Needless to say, Royal Academy of Music training notwithstanding, Cave had to negotiate a pretty steep learning curve. He says his admiration for Simon’s writing skills, and the way he and Garfunkel performed the scores, grew as he became more familiar with the raw material: “‘The Sound of Silence’ opens the show. When I first heard that I thought that’s a bit of a dour start. But, actually, it is one of the best pop, folk, rock – however you want to define it – songs of all time. Actually, it’s a great start,” he laughs.
A multifaceted package
THE WEST END tribute started life as a purely musical venture but gradually evolved into a multifaceted more theatrical package. The musical content is now augmented by alluring video art and specially designed lighting. The performers also let their audiences in on some of the back stories to the numbers, and the ins and outs of the relationship between the stellar two. Despite the fact that I grew up with sixties and seventies pop and rock Cave, over 40 years my junior, was able to illuminate me about the real-life backdrop to one of the lesser-known Simon and Garfunkel songs in the show playlist. One of my favorites is a short track on the 1970 album Bridge Over Troubled Water called “The Only Living Boy in New York.”
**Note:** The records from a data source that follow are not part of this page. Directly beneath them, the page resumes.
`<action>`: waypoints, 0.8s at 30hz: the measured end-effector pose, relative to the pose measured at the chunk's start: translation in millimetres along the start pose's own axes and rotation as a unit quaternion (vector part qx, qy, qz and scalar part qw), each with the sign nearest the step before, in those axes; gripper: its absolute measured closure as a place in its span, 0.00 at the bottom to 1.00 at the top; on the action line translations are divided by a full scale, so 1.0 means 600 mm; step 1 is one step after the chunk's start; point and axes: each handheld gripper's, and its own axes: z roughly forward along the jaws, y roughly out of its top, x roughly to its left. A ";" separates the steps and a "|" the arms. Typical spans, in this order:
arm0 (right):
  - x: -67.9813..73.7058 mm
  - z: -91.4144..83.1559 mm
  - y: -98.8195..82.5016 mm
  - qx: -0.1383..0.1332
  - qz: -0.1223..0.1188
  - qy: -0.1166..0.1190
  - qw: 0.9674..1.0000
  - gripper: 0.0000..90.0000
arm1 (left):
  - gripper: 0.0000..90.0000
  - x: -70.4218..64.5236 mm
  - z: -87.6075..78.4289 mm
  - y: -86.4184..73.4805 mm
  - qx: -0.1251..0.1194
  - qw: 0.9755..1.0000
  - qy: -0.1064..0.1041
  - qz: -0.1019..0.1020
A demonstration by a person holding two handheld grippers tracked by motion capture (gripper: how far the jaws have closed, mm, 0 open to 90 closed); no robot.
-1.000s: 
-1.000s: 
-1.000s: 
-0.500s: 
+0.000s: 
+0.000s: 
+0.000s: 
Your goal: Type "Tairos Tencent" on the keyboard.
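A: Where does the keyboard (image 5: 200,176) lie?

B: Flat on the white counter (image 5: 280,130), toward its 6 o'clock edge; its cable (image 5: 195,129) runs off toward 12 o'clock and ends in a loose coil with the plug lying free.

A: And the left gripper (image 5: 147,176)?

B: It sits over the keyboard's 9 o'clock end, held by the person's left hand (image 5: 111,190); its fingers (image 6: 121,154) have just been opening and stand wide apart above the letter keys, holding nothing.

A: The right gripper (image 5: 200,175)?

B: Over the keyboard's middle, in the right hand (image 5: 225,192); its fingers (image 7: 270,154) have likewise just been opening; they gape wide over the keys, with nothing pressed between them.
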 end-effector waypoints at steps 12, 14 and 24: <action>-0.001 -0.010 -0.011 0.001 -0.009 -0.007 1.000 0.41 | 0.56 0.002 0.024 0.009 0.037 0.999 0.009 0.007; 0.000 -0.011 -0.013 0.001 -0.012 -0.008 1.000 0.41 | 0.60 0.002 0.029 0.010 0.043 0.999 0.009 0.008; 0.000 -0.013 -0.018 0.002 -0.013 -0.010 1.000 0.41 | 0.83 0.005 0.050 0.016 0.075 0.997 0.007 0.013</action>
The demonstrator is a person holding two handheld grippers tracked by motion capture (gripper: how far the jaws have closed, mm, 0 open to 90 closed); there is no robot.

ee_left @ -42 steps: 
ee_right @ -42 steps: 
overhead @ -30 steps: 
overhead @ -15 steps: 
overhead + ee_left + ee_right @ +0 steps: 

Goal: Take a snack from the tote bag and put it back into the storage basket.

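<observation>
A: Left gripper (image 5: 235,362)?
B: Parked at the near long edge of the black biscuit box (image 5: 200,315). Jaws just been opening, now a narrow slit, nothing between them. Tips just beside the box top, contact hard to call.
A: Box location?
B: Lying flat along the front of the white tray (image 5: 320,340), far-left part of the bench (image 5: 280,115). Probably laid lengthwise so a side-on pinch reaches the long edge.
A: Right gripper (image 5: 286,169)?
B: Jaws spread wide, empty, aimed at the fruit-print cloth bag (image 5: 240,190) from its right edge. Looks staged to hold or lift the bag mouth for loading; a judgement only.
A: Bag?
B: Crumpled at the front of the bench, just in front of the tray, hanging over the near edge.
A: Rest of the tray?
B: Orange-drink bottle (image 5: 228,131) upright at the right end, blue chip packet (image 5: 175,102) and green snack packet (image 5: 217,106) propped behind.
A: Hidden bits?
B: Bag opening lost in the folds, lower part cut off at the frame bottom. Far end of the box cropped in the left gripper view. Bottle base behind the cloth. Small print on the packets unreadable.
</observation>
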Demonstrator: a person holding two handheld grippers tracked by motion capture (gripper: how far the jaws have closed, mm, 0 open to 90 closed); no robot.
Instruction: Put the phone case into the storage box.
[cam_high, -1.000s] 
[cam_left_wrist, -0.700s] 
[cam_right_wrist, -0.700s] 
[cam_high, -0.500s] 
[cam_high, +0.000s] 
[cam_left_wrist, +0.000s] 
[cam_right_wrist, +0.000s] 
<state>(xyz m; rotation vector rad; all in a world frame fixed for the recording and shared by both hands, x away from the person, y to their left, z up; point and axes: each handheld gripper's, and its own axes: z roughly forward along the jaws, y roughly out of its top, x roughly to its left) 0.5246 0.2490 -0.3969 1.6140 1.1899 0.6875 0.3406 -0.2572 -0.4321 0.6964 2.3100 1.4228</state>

The opening stanza starts with “Tom, get your plane right on time. I know your part’ll go fine. Fly down to Mexico.” For over half a century I had no idea that Simon was writing about a time when Garfunkel took a furlough from their musical line of work to appear in the satirical black comedy movie Catch-22, which was filmed at various locations in Mexico. “It is quite an important song in the narrative,” notes Cave, going on to quote from his onstage between number patter. “Paul wrote this next song, directed to his good friend Art, and as a nod to their earlier days as Tom & Jerry.” One can therefore deduce that Simon was “Jerry” in the pair’s incipient incarnation. “Art was flying off to do a movie so Paul was saying ‘I am the only person here, in New York. I miss my friend.’ That is what the song is about,” Cave explains. You learn something new every day.
Having joined the show almost entirely ignorant of Simon and Garfunkel’s preeminence in the world of rock and roll, and successive generations of artists and fans, Cave is now well and truly on board.
“It is clearly extremely influential. Paul Simon as a songwriter has a long reach in many genres, not just folk. There’s folk, rock, pop. He is a genius songwriter. It is amazing, and he is an amazing guitar player as well so he was able to express what was in his mind. I think that is quite rare.” Having someone of Garfunkel’s vocal prowess by his side didn’t hurt either.
Now we can look forward to a polished, and well-informed, rollout of Simon and Garfunkel classics, songs that are more in the album track – rather than hit number – league, and some enlightening biographical tidbits to boot.